Not all muscle knots can be worked out by stretching. Knots that involve the connective tissue surrounding muscles, called myofascia, require more intensive means in order to be relaxed. “Trigger points” are areas of isolated spasm involving muscle and myofascial tissue. When muscles are chronically tense or injured, they can develop trigger points.

There are several different methods people can pursue to relax trigger points and restore muscle function. It's important to get these knots diagnosed and treated, as they can cause localized pain, referred to pain along near nerve pathways and overuse of other muscles as the body attempts to compensate for pain by putting the knotted muscle out of action. One of the methods for striving this condition that has grown in popularity over the past few years is functional dry needling.

Functional Dry Needling

In this form of therapy, a trained practitioner inserts a thin needle into the muscle knot. This is part diagnostic, part treatment. If the knot is really a trigger point, then the muscle will respond to the insertion of the needle by twitching. This twitch response also promotes muscle relaxation and the release of the knot.

Functional dry needling is a safe form of therapy when pursued with a trained professional. It's often covered by insurance, making it accessible to many as well. It's best used in conjuction with physical therapy.

Who Needs It?

Anyone can develop trigger points. Chronic muscle tension is common in sedentary desk workers, professional athletes and everyone in between. If trigger points are causing back or neck pain in the average person, dry needling may help relieve pain. Athletes sometimes use the therapy to help their muscles recover from intense training sessions. They report reduced soreness and increased function. Read more about what professionals and athletes have to say about dry needling at .

Not the End of Treatment

While getting rid of those tight areas of spasm is critical to restoring proper muscular function and reducing pain, it's not the end of treatment. Something caused those trigger points to form in the first place, and if you do not take steps to identify and eliminate the source, they're likely recur.

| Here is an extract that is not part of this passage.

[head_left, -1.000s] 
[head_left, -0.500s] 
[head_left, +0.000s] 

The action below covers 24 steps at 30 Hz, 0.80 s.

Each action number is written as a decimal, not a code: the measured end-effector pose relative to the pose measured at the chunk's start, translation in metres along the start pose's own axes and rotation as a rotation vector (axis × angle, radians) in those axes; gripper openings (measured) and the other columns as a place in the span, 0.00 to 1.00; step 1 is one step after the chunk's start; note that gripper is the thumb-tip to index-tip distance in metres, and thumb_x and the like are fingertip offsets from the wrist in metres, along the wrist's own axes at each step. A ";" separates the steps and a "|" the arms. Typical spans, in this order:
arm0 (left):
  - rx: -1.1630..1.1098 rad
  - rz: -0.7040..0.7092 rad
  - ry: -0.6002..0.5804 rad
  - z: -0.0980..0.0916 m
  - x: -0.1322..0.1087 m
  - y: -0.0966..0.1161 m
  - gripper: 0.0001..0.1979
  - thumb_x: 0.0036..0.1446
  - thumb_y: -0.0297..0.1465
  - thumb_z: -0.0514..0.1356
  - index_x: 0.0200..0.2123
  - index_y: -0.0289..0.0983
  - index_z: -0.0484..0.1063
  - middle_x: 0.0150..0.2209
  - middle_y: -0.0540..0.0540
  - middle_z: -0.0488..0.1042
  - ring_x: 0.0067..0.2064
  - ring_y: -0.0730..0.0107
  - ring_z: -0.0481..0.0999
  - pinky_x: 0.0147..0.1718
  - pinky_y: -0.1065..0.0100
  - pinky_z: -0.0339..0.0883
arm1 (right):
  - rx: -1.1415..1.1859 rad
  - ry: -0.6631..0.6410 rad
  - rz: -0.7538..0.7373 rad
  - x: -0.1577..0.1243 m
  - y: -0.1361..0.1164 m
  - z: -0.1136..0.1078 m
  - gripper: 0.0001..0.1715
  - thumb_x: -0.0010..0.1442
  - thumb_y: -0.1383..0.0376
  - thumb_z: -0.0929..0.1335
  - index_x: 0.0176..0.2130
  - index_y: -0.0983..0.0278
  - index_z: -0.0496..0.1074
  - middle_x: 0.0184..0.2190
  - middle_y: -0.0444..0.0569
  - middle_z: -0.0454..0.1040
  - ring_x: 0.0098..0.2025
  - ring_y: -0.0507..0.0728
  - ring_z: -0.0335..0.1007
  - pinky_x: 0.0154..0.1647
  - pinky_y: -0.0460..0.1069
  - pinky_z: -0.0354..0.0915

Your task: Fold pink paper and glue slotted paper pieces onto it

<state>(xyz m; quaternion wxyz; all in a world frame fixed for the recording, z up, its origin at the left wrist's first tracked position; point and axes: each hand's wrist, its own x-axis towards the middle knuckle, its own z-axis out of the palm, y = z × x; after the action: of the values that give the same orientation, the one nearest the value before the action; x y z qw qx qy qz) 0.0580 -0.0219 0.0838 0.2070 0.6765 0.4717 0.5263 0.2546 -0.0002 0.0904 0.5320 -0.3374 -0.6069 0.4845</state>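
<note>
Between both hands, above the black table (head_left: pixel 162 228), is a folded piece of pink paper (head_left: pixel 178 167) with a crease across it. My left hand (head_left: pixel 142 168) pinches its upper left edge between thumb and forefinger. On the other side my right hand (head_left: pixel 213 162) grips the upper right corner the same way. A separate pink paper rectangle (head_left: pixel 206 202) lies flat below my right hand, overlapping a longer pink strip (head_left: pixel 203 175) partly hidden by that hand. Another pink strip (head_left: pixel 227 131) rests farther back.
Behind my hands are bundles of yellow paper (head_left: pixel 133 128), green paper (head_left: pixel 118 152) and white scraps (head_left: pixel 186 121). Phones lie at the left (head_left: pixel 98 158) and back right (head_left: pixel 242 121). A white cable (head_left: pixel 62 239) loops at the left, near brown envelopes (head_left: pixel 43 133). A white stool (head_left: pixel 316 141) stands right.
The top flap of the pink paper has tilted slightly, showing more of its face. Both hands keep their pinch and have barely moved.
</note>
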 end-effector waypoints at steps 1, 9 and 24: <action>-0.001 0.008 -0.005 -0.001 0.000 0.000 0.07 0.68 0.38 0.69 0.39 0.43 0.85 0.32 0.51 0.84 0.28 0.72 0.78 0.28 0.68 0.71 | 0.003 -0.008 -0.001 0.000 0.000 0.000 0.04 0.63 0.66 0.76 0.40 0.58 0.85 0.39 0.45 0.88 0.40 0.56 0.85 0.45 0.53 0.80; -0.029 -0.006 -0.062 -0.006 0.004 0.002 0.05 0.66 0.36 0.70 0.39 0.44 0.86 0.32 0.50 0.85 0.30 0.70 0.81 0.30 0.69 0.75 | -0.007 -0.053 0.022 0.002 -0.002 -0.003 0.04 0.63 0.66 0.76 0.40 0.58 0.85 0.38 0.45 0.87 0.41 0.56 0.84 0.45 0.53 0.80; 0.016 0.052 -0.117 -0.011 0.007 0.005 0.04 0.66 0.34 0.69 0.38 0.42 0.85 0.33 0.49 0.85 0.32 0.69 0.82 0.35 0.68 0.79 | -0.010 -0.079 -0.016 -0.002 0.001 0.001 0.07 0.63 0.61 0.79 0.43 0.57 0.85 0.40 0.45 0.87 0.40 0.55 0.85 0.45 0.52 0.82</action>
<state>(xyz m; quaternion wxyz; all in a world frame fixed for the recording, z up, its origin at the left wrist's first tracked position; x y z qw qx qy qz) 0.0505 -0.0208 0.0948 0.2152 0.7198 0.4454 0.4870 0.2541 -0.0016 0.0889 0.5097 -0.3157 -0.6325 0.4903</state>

For most people, a combination of poor posture and body mechanisms is reasonably at the source of trigger points. Studying workplace ergonomics and setting reminders for yourself to check your post can help. Also, getting in both strength-training (particularly of the core group) and cardio will help keep your muscles strong and nourished.

Athletes should not use dry needling as a way out of proper form and rest. Overtraining can lead to a host of health problems including sex hormone deficiency, a compromised immune system and chronic musculoskeletal injuries. Athletes should also be constantly aware of their form to ensure they're using the appropriate muscles and other tissues at the right times.

Other Options

Those who fear the needle or would simply like to try something less invasive to start off with can opt for myofascial release, a form of massage that applies direct, deep and sustained pressure to trigger points. A professional can identify these points by assessing for a twitch response. Self-myofascial release can also be pursued from home with the use of a tennis ball, foam roller or other substance, round object.